Los cielos del Valle
REGRESO A VALPARAISO
De regreso a Valparaíso, compartimos emotivos momentos con la familia. Visitamos la caleta Horcón y nos dispusimos a preparar el regreso a Santiago. Llegan las inevitables despedidas familiares, esas que dejan el sabor amargo y dulzón de la nostalgia, con la consiguiente pregunta: ¿hasta cuándo?
¿Hasta cuándo volver a las raíces, a los recuerdos, a los caminos de la infancia y de la juventud, a la vida compartida?

SANTIAGO
Seguimos ruta a Santiago, donde revivimos lugares emblemáticos: el centro histórico, la Plaza de Armas con los Chinchineros, tradicionales artistas de la calle. La iglesia y convento de San Francisco con sus 500 años de historia. Recorridos en el metro, apreciando los hermosos murales que los decoran. Un paseo por el Cajón del Maipo con su embalse El Yeso y sus cumbres nevadas y una visita al Museo de la Memoria, donde se preserva el recuerdo de uno de los períodos más dolorosos de la historia chilena.

Cajón Del Maipo
LA PARTIDA
Llegó el momento de partir.

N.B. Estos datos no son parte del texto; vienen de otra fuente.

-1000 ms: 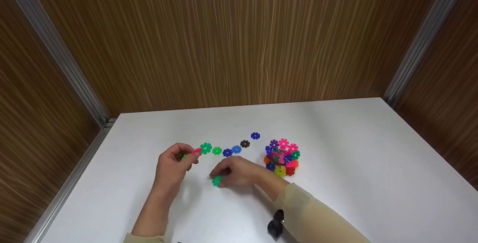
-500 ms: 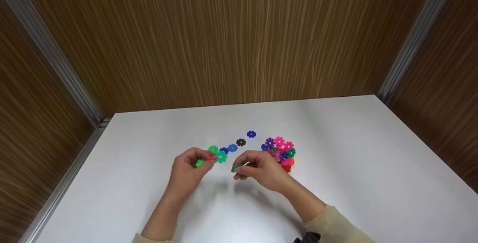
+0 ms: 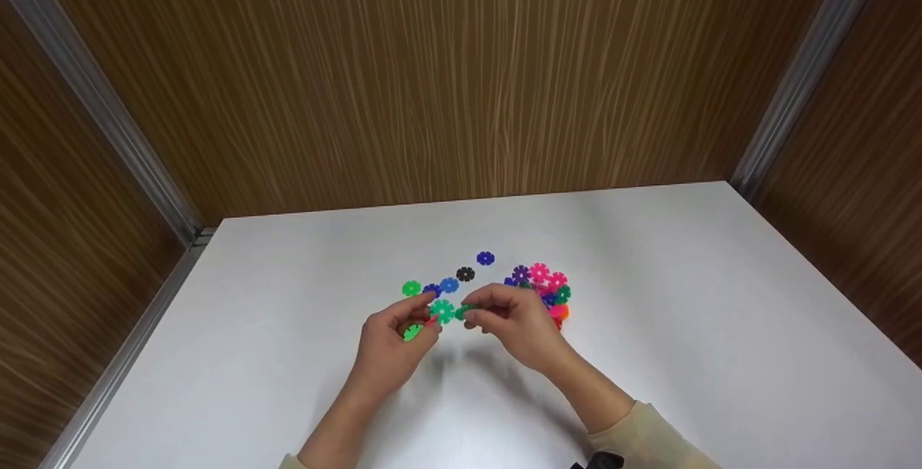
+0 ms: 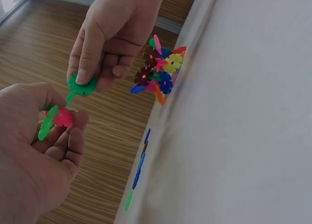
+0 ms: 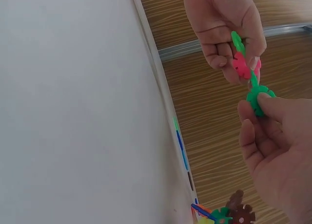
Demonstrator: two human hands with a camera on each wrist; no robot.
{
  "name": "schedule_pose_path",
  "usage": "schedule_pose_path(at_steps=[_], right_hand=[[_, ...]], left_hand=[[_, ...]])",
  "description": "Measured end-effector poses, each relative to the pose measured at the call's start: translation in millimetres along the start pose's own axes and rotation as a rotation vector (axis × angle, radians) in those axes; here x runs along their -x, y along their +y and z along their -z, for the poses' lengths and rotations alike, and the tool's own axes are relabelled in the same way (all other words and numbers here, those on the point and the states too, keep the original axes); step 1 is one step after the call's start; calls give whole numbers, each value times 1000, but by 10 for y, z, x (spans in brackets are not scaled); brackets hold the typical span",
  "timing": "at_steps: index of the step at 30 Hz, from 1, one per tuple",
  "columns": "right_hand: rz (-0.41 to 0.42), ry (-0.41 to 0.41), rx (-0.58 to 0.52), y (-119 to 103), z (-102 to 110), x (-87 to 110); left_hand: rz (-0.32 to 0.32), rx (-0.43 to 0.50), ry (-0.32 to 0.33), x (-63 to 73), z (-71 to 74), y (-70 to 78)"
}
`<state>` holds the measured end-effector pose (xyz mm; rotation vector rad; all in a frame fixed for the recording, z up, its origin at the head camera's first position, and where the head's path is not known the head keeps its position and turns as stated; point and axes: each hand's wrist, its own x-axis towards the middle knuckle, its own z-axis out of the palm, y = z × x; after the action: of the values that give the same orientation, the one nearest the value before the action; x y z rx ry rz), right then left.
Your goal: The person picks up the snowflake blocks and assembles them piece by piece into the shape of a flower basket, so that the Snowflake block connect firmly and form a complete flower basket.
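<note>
My left hand [image 3: 392, 346] pinches a pink snowflake disc [image 4: 63, 118], a notched plastic building piece. A light green disc [image 3: 412, 332] sits on one side of it and a green disc [image 3: 441, 311] on the other, forming a short chain. Between thumb and fingers, my right hand [image 3: 524, 326] pinches a darker green disc [image 5: 258, 98]. This disc meets the edge of the chain's green end disc, at an angle to it. Both hands are above the table, their fingertips close together. In the head view the pink disc is mostly covered by the left fingers.
On the white table [image 3: 648, 274] lies a loose row: a light green disc [image 3: 411, 288], dark blue and blue ones, a brown-black disc [image 3: 465, 274] and another dark blue one [image 3: 485, 258]. A multicoloured disc cluster [image 4: 161, 70] stands right of them. Wood-grain panels [image 3: 461, 80] enclose the table.
Carrying the chain, my left hand has moved right. My right hand lifted its green disc off the table and brought it up against the chain's green end disc.
</note>
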<state>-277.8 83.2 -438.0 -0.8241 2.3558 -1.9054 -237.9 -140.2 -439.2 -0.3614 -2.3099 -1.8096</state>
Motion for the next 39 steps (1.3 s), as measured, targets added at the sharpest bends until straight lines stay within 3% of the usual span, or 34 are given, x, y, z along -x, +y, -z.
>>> schedule_pose_path(at_steps=[7,15,27,36,39], right_hand=[[18,15,2,2,5,1],[25,5,82,13,3,-5],[59,-1,166,6,-10,7],[8,-32,49,25,-15,-27],[1,-42,10,33,-29,-40]], left_hand=[[-40,-35,-28,5,9,-21],[-65,-76,-57,13,1,-23],[-28,-126,-99,19,-46,-52],[30,-44,-42,14,24,-47],[22,-10,-61,19,32,-38]])
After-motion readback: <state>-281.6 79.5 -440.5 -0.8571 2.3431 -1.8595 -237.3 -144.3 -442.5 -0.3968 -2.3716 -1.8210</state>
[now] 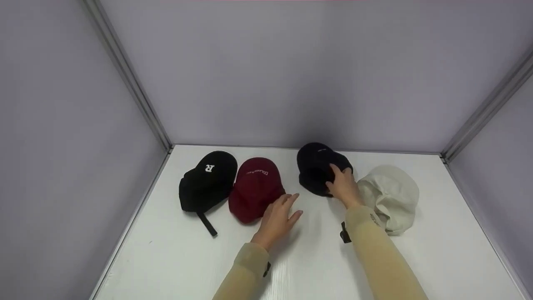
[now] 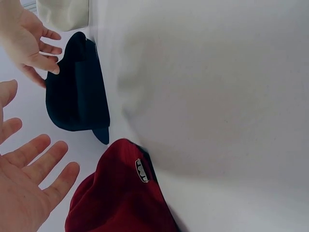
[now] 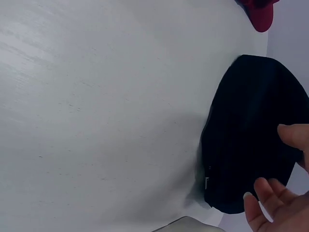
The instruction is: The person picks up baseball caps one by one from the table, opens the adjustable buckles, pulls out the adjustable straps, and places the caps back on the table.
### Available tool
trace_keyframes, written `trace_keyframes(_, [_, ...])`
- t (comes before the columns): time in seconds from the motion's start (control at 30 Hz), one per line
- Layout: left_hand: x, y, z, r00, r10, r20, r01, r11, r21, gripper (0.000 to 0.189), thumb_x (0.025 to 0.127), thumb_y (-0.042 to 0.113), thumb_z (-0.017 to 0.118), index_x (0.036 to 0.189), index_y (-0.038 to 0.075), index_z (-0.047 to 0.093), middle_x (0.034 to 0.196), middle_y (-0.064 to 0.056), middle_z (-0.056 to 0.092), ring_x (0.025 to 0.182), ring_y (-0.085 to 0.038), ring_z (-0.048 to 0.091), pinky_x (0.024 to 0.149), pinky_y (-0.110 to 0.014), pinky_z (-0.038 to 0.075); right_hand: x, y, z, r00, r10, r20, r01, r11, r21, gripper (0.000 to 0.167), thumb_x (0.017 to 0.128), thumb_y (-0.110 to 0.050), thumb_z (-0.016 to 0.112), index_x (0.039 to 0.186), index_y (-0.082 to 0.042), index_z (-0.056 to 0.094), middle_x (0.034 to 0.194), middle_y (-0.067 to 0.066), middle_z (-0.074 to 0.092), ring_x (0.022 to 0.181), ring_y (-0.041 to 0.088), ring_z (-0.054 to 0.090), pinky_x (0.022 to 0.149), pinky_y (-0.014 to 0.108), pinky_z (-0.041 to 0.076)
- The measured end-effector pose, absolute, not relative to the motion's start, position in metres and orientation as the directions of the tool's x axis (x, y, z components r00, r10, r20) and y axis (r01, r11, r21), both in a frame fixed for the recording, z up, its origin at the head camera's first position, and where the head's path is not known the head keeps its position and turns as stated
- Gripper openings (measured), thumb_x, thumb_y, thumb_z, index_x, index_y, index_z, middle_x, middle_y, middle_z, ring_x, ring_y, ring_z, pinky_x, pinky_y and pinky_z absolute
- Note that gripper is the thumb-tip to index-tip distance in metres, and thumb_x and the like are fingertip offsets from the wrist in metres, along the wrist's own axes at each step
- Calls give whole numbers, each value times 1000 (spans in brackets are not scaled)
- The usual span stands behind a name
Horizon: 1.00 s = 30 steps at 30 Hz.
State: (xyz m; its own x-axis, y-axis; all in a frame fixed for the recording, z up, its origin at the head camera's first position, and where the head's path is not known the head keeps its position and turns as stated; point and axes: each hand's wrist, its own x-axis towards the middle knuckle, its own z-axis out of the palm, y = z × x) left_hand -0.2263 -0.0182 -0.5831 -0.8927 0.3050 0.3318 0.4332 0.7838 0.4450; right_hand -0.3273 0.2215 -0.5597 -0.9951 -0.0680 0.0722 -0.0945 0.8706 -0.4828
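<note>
A dark navy cap [image 1: 317,166] lies near the back wall with its hollow inside partly showing. My right hand [image 1: 343,185] is over its right side, thumb and fingers spread apart; whether they touch the cloth I cannot tell. In the right wrist view, the thumb and fingertips [image 3: 260,191] do not close on the cap. My left hand [image 1: 277,218] is by the lower right edge of a dark red cap [image 1: 255,185] with pale lettering. Its fingers [image 2: 50,154] are spread and hold nothing.
A black cap [image 1: 214,179] with a white R sits left of the red one, its strap [image 1: 207,225] trailing forward. Beside my right forearm lies a crumpled off-white cap [image 1: 397,196]. Grey panels [image 1: 250,75] enclose the white table [image 1: 166,258] at the back and sides.
</note>
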Motion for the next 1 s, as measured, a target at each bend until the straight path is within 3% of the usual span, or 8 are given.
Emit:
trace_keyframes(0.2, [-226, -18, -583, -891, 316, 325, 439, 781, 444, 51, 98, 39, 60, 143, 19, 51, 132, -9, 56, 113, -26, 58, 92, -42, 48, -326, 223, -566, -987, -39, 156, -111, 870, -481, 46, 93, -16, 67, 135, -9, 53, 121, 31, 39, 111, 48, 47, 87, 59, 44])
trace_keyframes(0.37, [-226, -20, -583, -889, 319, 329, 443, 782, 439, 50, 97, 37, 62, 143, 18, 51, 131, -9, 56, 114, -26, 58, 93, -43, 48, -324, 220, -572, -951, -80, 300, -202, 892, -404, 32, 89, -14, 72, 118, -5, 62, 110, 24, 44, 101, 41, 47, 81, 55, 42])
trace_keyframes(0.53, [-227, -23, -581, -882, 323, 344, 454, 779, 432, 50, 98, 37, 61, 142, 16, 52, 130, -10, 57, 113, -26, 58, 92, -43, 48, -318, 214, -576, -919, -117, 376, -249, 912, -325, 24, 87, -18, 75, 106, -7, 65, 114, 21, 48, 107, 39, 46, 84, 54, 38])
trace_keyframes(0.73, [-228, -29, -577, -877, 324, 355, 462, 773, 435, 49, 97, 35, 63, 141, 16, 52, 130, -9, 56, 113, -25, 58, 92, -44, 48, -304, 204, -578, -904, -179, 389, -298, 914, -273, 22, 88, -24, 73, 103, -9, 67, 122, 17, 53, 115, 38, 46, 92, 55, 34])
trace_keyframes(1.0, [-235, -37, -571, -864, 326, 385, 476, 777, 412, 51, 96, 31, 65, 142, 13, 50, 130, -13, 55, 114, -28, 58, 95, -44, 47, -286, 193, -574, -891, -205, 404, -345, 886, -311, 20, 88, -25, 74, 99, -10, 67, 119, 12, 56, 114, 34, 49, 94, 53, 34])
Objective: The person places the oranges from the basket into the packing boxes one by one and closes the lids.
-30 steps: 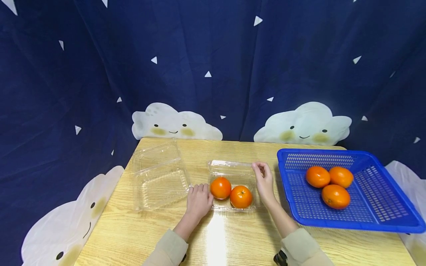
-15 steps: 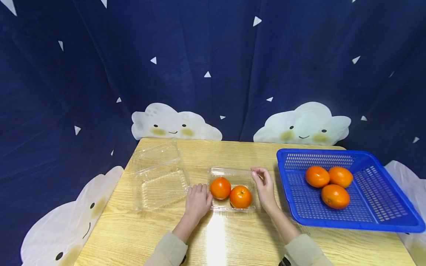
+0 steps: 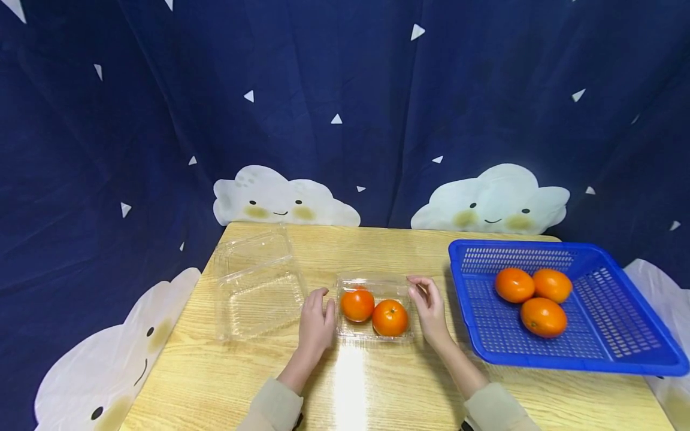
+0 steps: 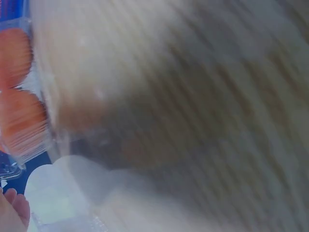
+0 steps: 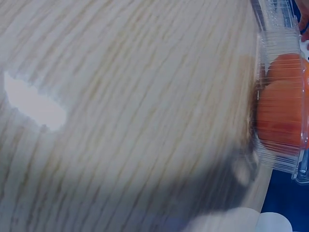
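Two shiny orange-red fruits, the left fruit (image 3: 357,304) and the right fruit (image 3: 390,318), lie in a small clear plastic clamshell box (image 3: 377,340) at the middle of the table. Its lid (image 3: 372,277) leans over from the far side. My right hand (image 3: 431,314) holds the lid's right corner between thumb and bent fingers. Beside the box's left wall my left hand (image 3: 315,323) is raised a little, thumb apart from relaxed fingers. The right wrist view shows the fruits through the clear box wall (image 5: 280,43); the right hand's grip is hidden there.
A blue mesh basket (image 3: 539,364) with 3 orange fruits stands at the right. An opened clear clamshell box (image 3: 261,299) lies on the left of the wooden table (image 3: 226,383). Behind hangs a dark blue curtain (image 3: 345,72) with clouds.
The lid has come down toward the fruits, with my right hand at its corner moving slightly nearer. My left hand has lifted off the box's left side.
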Available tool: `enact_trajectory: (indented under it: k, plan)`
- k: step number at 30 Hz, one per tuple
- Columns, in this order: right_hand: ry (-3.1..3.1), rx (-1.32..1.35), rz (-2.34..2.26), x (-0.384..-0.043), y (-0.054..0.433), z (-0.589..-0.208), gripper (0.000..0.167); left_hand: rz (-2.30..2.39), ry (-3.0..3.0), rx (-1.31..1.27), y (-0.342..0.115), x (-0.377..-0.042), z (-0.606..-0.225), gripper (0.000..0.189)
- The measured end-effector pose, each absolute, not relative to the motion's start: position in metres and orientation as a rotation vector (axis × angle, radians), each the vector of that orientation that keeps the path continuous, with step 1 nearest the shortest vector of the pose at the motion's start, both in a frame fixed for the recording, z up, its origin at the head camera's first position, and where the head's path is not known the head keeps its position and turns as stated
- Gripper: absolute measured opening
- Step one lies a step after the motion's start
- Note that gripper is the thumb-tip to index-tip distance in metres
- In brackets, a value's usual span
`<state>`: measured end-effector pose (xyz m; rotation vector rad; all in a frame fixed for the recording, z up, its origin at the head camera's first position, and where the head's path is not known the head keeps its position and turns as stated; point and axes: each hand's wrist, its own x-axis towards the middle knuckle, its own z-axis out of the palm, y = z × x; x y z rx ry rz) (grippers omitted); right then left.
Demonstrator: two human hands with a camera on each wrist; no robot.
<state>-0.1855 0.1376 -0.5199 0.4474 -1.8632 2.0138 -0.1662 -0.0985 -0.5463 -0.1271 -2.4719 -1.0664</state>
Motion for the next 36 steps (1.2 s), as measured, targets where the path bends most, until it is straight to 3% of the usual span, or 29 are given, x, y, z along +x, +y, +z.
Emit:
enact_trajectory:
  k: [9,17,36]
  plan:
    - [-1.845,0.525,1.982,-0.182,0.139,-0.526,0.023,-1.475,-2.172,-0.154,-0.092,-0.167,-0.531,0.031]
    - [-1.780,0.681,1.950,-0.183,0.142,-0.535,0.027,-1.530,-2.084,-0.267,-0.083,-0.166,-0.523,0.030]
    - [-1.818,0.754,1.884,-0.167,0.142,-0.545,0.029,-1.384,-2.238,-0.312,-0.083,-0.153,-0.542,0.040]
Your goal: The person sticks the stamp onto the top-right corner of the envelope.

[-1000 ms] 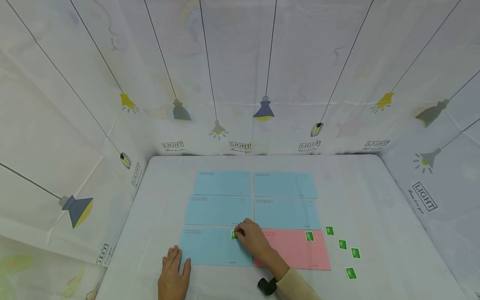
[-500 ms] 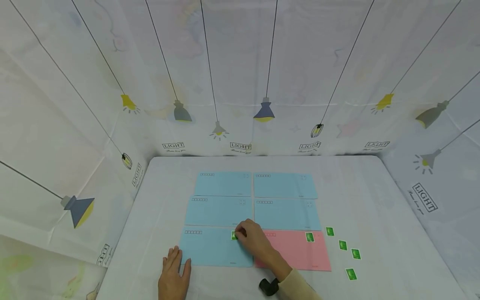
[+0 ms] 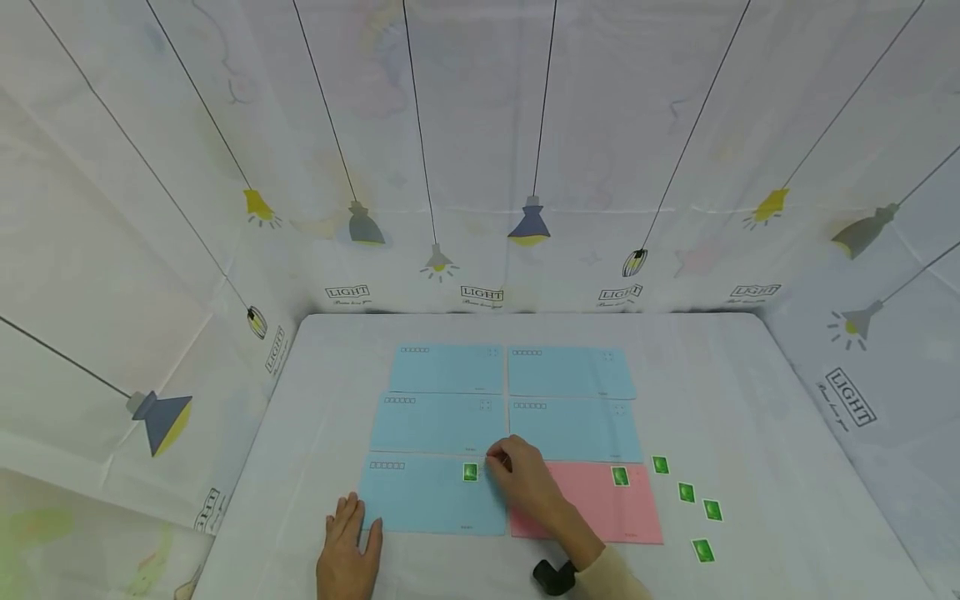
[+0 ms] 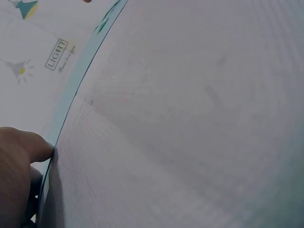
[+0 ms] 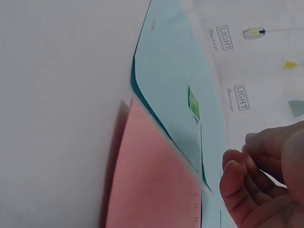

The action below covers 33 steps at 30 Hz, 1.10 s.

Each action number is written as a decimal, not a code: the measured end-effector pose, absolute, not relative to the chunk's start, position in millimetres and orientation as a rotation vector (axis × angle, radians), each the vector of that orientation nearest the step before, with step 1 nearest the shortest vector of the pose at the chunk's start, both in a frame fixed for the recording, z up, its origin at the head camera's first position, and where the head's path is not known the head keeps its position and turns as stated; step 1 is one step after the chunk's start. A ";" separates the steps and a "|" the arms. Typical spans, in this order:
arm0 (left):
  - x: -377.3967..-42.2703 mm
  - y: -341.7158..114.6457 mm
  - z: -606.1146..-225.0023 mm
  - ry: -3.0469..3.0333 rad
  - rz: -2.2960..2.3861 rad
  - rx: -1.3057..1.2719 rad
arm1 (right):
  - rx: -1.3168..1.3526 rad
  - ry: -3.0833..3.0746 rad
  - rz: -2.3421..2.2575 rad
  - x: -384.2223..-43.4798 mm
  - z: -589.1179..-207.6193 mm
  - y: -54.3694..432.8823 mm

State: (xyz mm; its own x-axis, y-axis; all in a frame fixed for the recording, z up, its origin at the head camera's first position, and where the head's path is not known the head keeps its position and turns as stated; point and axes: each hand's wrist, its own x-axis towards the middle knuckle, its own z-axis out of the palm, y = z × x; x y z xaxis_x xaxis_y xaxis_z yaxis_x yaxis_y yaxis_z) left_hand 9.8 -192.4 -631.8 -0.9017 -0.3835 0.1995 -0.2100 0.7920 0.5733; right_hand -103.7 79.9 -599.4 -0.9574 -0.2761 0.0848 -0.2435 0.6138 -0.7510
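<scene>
My left hand [image 3: 349, 550] rests on the table, its fingertips at the left edge of the front left blue envelope [image 3: 420, 500]. The left wrist view shows the thumb [image 4: 38, 146] against that envelope's edge. On this envelope's upper right corner lies a green stamp [image 3: 470, 472]. Just right of the stamp, my right hand [image 3: 528, 483] hovers with loosely bent fingers, over the inner edges of the blue envelope and the pink envelope [image 3: 592, 508]. Nothing shows between these fingers [image 5: 232, 178] in the right wrist view. A second green stamp [image 3: 620, 477] lies on the pink envelope.
Several loose green stamps [image 3: 686, 492] lie right of the pink envelope. Behind the front row are more blue envelopes [image 3: 573, 429], in two columns. A black object [image 3: 553, 577] sits at my right wrist. Lamp-printed white sheeting [image 3: 480, 167] surrounds the white table [image 3: 720, 375].
My right hand has left the stamp on the front left blue envelope and shifted slightly right, so the whole stamp now shows. My left hand has stayed in place.
</scene>
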 end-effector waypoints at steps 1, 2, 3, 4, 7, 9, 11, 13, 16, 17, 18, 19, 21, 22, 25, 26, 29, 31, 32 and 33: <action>10.0 -192.5 -631.7 -2.675 -0.804 0.454 | -0.445 2.790 -1.298 -103.2 -597.4 82.4; 10.2 -192.6 -631.6 -2.675 -0.799 0.453 | -0.434 2.794 -1.307 -102.5 -595.2 85.1; 10.5 -192.7 -631.5 -2.676 -0.796 0.453 | -0.430 2.801 -1.314 -101.9 -593.3 87.9; 10.7 -192.7 -631.7 -2.676 -0.793 0.453 | -0.431 2.813 -1.319 -101.1 -591.8 90.7; 11.2 -192.6 -632.8 -2.679 -0.784 0.458 | -0.390 2.829 -1.336 -98.7 -587.7 99.4; 11.4 -192.7 -633.9 -2.680 -0.779 0.461 | -0.369 2.845 -1.342 -97.3 -585.4 105.3; 11.6 -193.1 -635.4 -2.676 -0.773 0.462 | -0.341 2.851 -1.350 -96.2 -583.0 111.2; 11.5 -193.7 -636.6 -2.667 -0.767 0.458 | -0.322 2.862 -1.356 -96.1 -581.1 117.1; 11.1 -194.0 -637.7 -2.662 -0.773 0.457 | -0.280 2.878 -1.349 -97.1 -579.4 126.9; 10.9 -193.8 -637.8 -2.663 -0.777 0.457 | -0.261 2.887 -1.343 -97.6 -578.9 130.5; 10.7 -193.7 -637.9 -2.665 -0.783 0.458 | -0.254 2.898 -1.338 -97.9 -578.7 134.3; 10.6 -193.5 -637.9 -2.668 -0.787 0.459 | -0.244 2.909 -1.333 -98.1 -578.5 138.5; 10.3 -193.3 -637.9 -2.670 -0.788 0.458 | -0.243 2.938 -1.321 -98.2 -578.3 147.2; 10.2 -193.4 -637.9 -2.669 -0.784 0.457 | -0.242 2.952 -1.316 -98.2 -578.0 151.7; 9.8 -193.8 -637.3 -2.655 -0.780 0.447 | -0.236 3.001 -1.306 -99.2 -577.2 166.0; 9.7 -193.9 -637.1 -2.651 -0.779 0.443 | -0.232 3.019 -1.299 -99.7 -576.9 170.9; 9.4 -194.0 -636.0 -2.647 -0.786 0.438 | -0.159 3.056 -1.261 -100.6 -575.9 186.6; 9.3 -193.9 -635.5 -2.652 -0.793 0.443 | -0.099 3.070 -1.220 -100.4 -576.0 198.0; 9.2 -193.9 -635.4 -2.658 -0.796 0.448 | -0.072 3.070 -1.207 -100.0 -575.6 204.0; 9.2 -193.9 -635.2 -2.662 -0.797 0.451 | -0.044 3.068 -1.195 -99.9 -575.7 210.1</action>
State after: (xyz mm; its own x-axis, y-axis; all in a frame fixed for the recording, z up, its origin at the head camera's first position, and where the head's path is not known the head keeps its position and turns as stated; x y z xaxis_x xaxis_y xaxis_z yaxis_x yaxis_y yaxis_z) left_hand 9.2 -193.9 -635.2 -0.8972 -0.3857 0.2149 -0.2041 0.7939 0.5727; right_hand -99.9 210.1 -575.7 -0.9882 0.0300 0.1502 -0.0794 0.7379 -0.6702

Partir es dejar nuevamente las raíces, los recuerdos y los afectos, para regresar a la vida construida durante tantos años en Colombia, a la vida que se eligió vivir.
Es volver al presente, a la ciudad donde nació nuestra hija, donde hemos construido planes y realizados sueños. Al final, ambos sabemos y sentimos que somos de aquí y de allá.
Y quedan los recuerdos que no se olvidan: Los encuentros familiares y esas largas y amenas conversaciones después de las comidas. Los lugares visitados. La amabilidad y simpatía de los chilenos, siempre dispuestos a colaborar cuando les solicitan. Las comidas típicas, absolutamente deliciosas. Las playas, las plazas, los caminos donde los pasos ya se vuelven huellas. Los abrazos…
Esos momentos tan especiales, como fue, el subir a un trole en Valparaíso y encontrarnos con un guitarrista que cantaba “Valparaíso de mi amor”, al que nos unimos en su canto, lo que motivó a que otras personas cantaran, y terminamos con fuertes aplausos llenos de emotividad.
Son los momentos que permanecen en la memoria. Los que dan sentido a las cosas. Sentir el alma de un pueblo que nos abre sus brazos, como lo hizo hace 42 años, cuando nos conocimos y recorrimos el sur chileno.
Un pueblo al que siempre llevamos en nuestro corazón. Porque el nuestro ya es, definitivamente, UN CORAZÓN CHILOMBIANO.